If you want to craft a strong argument, reading critically and taking good notes go hand-in-hand. Think about how the material you’re reading could contribute to your overall argument, as well as sub-arguments. You’ll want to include your ideas in your notes, but be careful to specify when you’re writing your own ideas and when you’re synthesizing the author’s.


Book Flagged with Note Tabs
(William Cronon, 2008)

Below we’ve provided a page of notes taken on David Nye’s book, Consuming Power (2001). Even if you haven’t read the book, you can glean the book’s focus from the notes.

(Emma Schroeder, 2008)

Reading through this first page of notes, what themes emerge? Energy is a repeated theme. Note that the third item suggests the note-taker sees an idea emerging that energy can change people’s concept of time.

This is an important idea throughout Nye’s book. As you read, you’ll want to note the importance of a claim. Ask yourself whether it’s a main point, supporting point, or whether it’s a statement that may not actually be relevant to any main or supporting points. You don’t want to misinterpret a statement and its significance.

You may not know right away the significance of an author’s claims. That’s fine. In the fourth point on the above page of notes, the note-taker includes information about the relationship between farms and sawmills. She asks, “How does this play out?”

This is a good way to alert you to ideas that may be significant. Keep track of these ideas and your questions in a research journal. You may want to include ideas or claims that seem important to you on index cards and create one or more keywords for the idea so that you can draw connections among your notes. For example, you might create an index card for the fourth point with the keywords “technology resistance” to see if other like ideas surface throughout the book.

(Cathy DeShano, 2008)

This first page of notes is important because it includes ideas the reader encountered in Nye’s first chapter. She has other pages of notes from this chapter, and we expect you’ll also have multiple pages of notes on each of your sources. While it’s important for you to include notes on the ideas you’ve read, you’ll have a hard time crafting your own paper if your notes are only summaries of authors’ claims.

Below is a page that accompanies the page of notes included above. Notice immediately that the note-taker has distinguished this page of notes as her “own thoughts.”

(Emma Schroeder, 2008)

Create note pages that include your own thoughts so that you’re crafting your own argument throughout the research process, rather than waiting until you’ve read everything. You can see from the above that the note-taker considers geography and time important elements. She may be interested in these for her own paper.
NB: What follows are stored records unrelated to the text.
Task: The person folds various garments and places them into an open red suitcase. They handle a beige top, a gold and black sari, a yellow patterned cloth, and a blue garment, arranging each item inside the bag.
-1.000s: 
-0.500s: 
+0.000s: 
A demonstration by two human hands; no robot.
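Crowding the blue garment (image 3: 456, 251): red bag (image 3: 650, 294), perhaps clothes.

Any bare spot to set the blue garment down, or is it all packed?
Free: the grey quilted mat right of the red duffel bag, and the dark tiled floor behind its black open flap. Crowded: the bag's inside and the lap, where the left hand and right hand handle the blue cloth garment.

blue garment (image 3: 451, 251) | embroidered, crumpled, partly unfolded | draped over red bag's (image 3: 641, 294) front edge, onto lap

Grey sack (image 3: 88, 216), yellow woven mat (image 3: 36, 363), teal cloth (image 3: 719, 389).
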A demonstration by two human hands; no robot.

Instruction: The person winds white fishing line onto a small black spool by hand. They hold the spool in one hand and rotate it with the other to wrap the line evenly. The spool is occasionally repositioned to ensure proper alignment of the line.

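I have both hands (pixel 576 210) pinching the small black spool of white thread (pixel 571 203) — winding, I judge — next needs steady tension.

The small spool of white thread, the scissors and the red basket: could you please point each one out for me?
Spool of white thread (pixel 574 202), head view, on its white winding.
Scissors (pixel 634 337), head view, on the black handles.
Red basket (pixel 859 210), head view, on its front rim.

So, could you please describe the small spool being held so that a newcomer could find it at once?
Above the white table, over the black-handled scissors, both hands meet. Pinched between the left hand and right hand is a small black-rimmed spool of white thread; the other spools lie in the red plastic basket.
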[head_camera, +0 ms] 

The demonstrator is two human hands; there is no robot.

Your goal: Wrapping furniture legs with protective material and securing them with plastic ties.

If you look at the first note above, you’ll see the note-taker wonders what geographical considerations the author ignores by looking only at energy efficiency in a settlement process. In your own notes, you’ll also want to ask questions or make statements about those ideas you may disagree with or have reservations about. Also note when you agree with ideas.
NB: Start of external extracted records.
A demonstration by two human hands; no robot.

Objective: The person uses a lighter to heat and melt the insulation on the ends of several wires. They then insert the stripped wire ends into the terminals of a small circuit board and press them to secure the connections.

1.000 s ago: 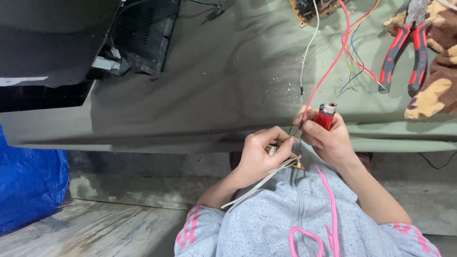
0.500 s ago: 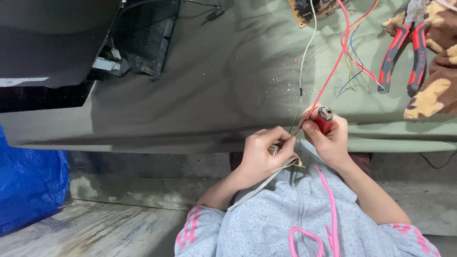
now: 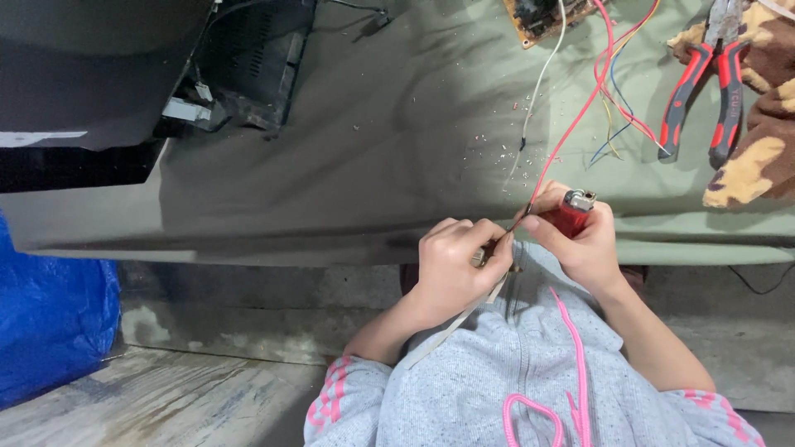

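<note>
Left hand (image 3: 458,266) is curled shut, thumb & fingertips pinching the near end of a thin red wire (image 3: 571,124) at the table's front edge; a pale flat strip (image 3: 451,327) runs from under that hand down toward the lap. What else sits inside the fist can't be made out.

Right hand (image 3: 580,240) is closed round a red lighter (image 3: 574,212), metal top up, w/ thumb & forefinger pressed together on the same wire just beside the left fingertips. Hands nearly touch.

Red wire goes from the pinch point up & away across the green table (image 3: 373,149) to a brown circuit board (image 3: 542,15) at the far edge. White wire (image 3: 542,79) lies beside it; thin blue & yellow wires (image 3: 617,103) tangle to the right. Small white flecks scattered on the table near the wires.

Red-black pliers (image 3: 704,83) lie far right, next to a brown-tan plush cloth (image 3: 758,124). Dark electronics casing (image 3: 248,58) at far left. Blue plastic sheet (image 3: 50,331) on the floor, left.
</note>
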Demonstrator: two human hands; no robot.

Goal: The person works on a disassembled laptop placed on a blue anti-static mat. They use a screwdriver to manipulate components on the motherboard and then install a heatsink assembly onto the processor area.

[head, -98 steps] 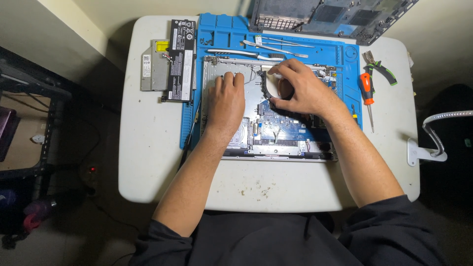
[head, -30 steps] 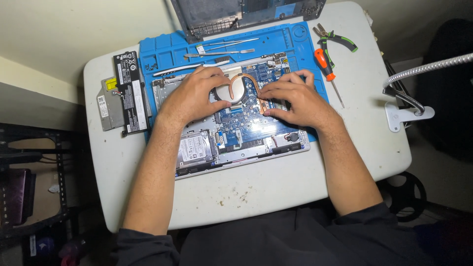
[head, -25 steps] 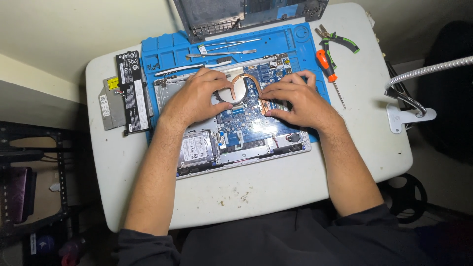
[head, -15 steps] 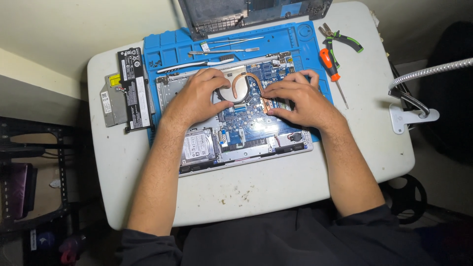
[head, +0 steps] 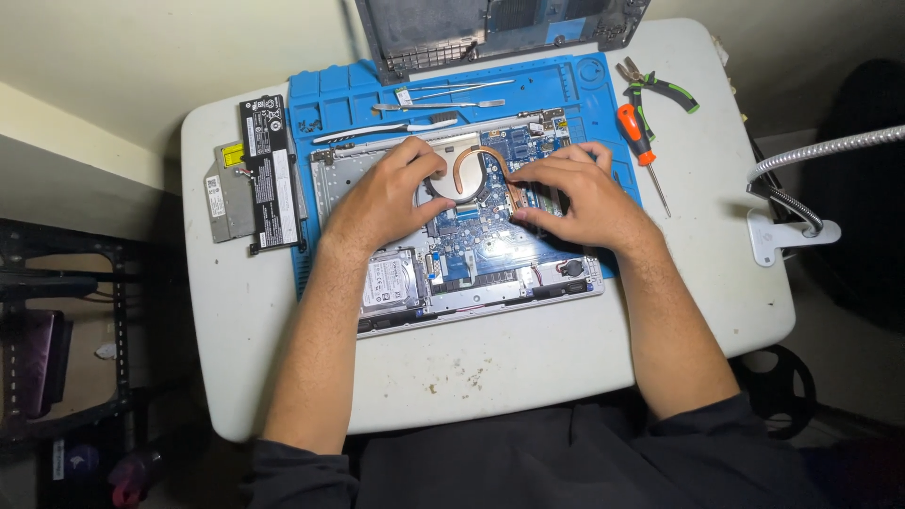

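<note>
Hands on an opened laptop base, lying on a blue work mat atop a white table. Left hand palm down over the base's upper left, fingers curled loosely beside the round fan, touching it at the rim; gripping nothing that can be made out. Right hand bent over the blue circuit board, fingertips pressed close together near the end of the curved copper heat pipe; whether anything is pinched between them cannot be told.

Front edge of the base overhanging the mat, near the table's bare front strip. Silver drive in the lower left corner, uncovered. Just left of the mat, black battery pack lying on a grey optical drive, close to the table's left edge. Tweezers and thin tools along the mat's top. Orange-handled screwdriver and green-handled pliers to the right, well apart from the right hand. Dark bottom cover leaning at the back, cut off by the frame. Clamp lamp at the right edge, head out of view.
</note>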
She also has included a point about footnotes. Footnotes and bibliographies reveal important information about how authors build their claims, such as the sources they use, as well as the scholarly ideas with which they are engaging.
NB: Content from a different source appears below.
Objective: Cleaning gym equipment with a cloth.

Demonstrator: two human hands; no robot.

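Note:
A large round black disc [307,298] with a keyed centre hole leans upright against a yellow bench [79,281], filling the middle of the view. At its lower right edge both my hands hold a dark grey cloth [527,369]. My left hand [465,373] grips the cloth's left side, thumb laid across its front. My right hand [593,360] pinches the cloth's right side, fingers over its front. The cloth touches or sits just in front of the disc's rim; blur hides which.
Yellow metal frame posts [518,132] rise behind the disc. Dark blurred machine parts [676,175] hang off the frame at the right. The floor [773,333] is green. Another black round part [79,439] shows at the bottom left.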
These notes do even more than give us insight into the note-taker’s thoughts about the book. They also give us a clue about how David Nye positions his claim with respect to its range of application.

What clue do the notes provide about this? Well, go back to the first note on the “own thoughts” page. She suggests that the author’s narrow argument about settlement process may have geographical implications. We can infer from this that the author’s first chapter focused on settlement processes and energy. We wouldn’t want to draw any conclusions from this chapter, however, about energy and wild spaces since this isn’t Nye’s focus for the chapter. In your own notes, you may want to be more explicit about the position – or range – of an author’s claims.

Now that you’ve got the basic information about features to pay attention to while taking notes, let’s put some of that to practice. Let’s say you’ve decided to write a paper about the role symbols may play in people’s attitudes about environmental issues. In his book, Understories (2006), Jake Kosek talks about Smokey the Bear and attitudes toward him among Hispanos, Anglos, and Native Americans living in northern New Mexico. The following passage is from page 216 of Kosek’s book.

Understories: The Political Life of Forests in Northern New Mexico (2006) by Jake Kosek

What would you include in your own notes about this section? Following is a checklist of the notes that we’d suggest.

  • Summary of Kosek’s discussion of Smokey the Bear as a “white-collar male”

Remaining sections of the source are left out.